Tell me all your thoughts on god how to#
You thought you had leaned how to handle such crisis in the past, but now you realize there is so much more to learn about yourself. To be really honest about it, you feel blah! You feel down! You feel strange! You feel confused! You feel helpless! You feel like you haven't learned anything - that you are still a bundle of mistakes! You feel unworthy! You feel like you are wasting time! You feel unloving! You feel dejected! You feel misunderstood, forsaken! You feel angry that you feel so helpless and blue! You feel discouraged because you are still the victim of childish pouting. Without warning, without any reason you can think of - you are thinking and feeling something entirely different. Maybe it crept over you in the middle of the day. Maybe the cloud was there when you work up. Your faith was alive with hope you encouraged others you felt spiritually strong revelation truth excited your soul! But today, just hours later, the picture has changed. Perhaps just yesterday, you had marvelous thoughts of God's power and love.

They are like dark, broken glasses that distort everything you look at. They will put on you a fear of cancer, fear of dying, fear of losing a loved one - and a world of other overwhelming fears. Your feelings, when in control, will lie to you like the devil himself. Your feelings, if left unchecked and permitted to run roughshod over your spirit, can drag you down into abject despair and fearfulness. If you allow it to happen, feelings have a way of draining your confidence in the Lord, and in yourself. You will probably do as I do and end up thinking to yourself - "How could I feel so low, so weak, so immature, so stupid - how did I turn from hot to cold so quickly? What's bothering me? What's making me act so un-Christlike? You may then feel condemned you may even feel sinful and immature. As much as you hate it - you will find yourself short tempered, cutting off your loved ones and those you work with - and perhaps even raising your voice at your husband, wife, or children. An inexplicable irritability is the first sign of this buffeting from Satan. When it hits you, everything seems distorted for a while. I don't care how saintly you are, or how much faith or revelation of truth you may have - there comes to all God's children this humbling experience of falling into a dry, depressing time of confusion. I say to my heart, "Why am I cast down, O my soul? Why am I suddenly disquieted in spirit? Shy so restless and irritable - when I don't want to be? What evil thing have I done to deserve these negative, depressing feelings?"ĭear reader - have you never known such a phenomenon in your life, when peace and happiness are suddenly disrupted and you are cast down into the very pit of despair? Have you never prayed - "Oh, God, why am I feeling like I do? Why such a heavy, sad, fearful cloud hanging over me? What's wrong - have I brought it upon myself by something I've done." When the enemy comes in like a flood, trying to drown me in depressing feelings and negative thoughts, I have a tendency to blame myself.
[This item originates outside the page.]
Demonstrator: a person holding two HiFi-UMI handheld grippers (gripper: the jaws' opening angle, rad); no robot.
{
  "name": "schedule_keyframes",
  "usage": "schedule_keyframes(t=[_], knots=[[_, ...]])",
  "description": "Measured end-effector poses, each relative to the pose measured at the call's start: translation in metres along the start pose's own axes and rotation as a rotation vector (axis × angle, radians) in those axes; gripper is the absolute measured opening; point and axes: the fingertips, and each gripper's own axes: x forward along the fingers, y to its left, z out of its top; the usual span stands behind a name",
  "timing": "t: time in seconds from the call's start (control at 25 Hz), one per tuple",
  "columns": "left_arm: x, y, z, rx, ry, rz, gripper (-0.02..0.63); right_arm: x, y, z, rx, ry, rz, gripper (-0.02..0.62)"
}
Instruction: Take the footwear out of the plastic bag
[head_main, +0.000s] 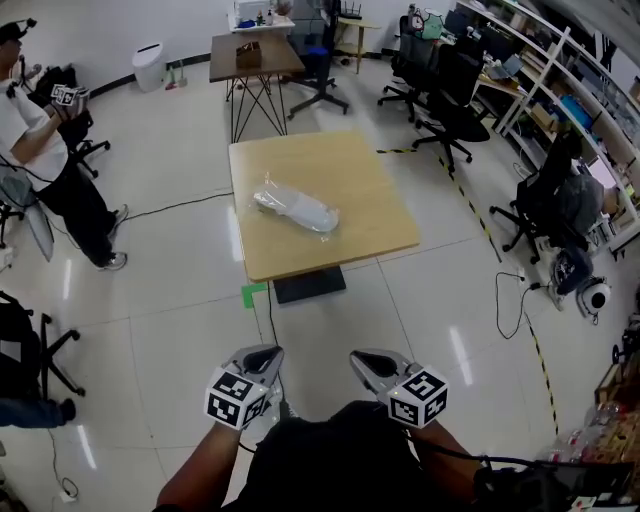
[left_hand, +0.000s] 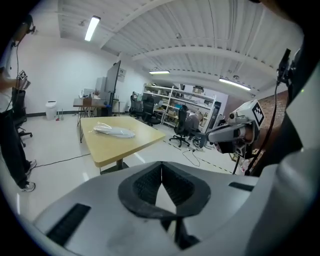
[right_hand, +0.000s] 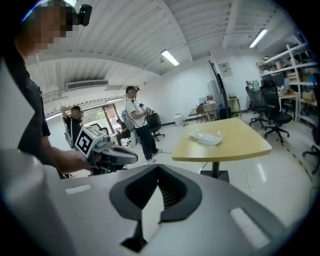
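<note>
Wooden table (head_main: 380, 190) ahead bears the plastic bag (head_main: 296, 208), well apart from the left gripper (head_main: 262, 355) and right gripper (head_main: 366, 360), both closed and empty, so step close and open them first.

Pale yellow wooden table (head_main: 370, 190), clear plastic bag (head_main: 295, 208), grey footwear (head_main: 305, 210), black-and-white checked marker cubes (head_main: 236, 398).

The plastic bag (head_main: 296, 208) (footwear inside) lies on the table (head_main: 370, 215).

The clear plastic bag (head_main: 296, 208) with the pale footwear (head_main: 300, 207) still inside lay flat, slanted across the middle of the wooden table (head_main: 380, 225), crinkled and untouched.
</note>
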Motion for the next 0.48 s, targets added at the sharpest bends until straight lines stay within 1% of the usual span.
schedule_keyframes(t=[0.12, 0.24, 0.32, 0.48], knots=[[0.003, 0.021, 0.003, -0.04, 0.001, 0.017, 0.008, 0.009, -0.016, 0.0, 0.032, 0.031, -0.012, 0.003], [0.012, 0.038, 0.003, -0.06, 0.005, 0.036, 0.008, 0.021, -0.04, -0.003, 0.064, 0.055, -0.025, 0.003], [0.021, 0.049, 0.003, -0.072, 0.02, 0.052, 0.008, 0.032, -0.056, 0.001, 0.08, 0.062, -0.018, 0.003], [0.053, 0.055, 0.02, -0.081, 0.052, 0.066, 0.008, 0.046, -0.096, 0.025, 0.045, 0.064, 0.023, 0.003]])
Often, these mental buffetings come upon me right after some great spiritual victory or revelation. It seems as though the wicked principalities and powers of hell choose to buffet me with unwanted negative feelings when I least expect them. I did nothing to deserve these evil messengers of Satan.

Suddenly, unexpectedly I am overwhelmed with troubled feelings that flood my mind that spirit. I can be walking along in the Spirit, reading my Bible, praying and loving the Lord with all my heart. I have come to recognize all unsettling feelings as messengers of Satan, intended to bring me down into despair and fear. My feelings have discouraged me many times they've tried to deceive me they've tried to rob me of my peace and joy in Christ and they have harassed and accused me of every evil thing possible. I would have given up long ago had I given in to my feelings. I am so glad my feelings have no meaning I am even more grateful they do not affect my salvation or my relationship to the Lord.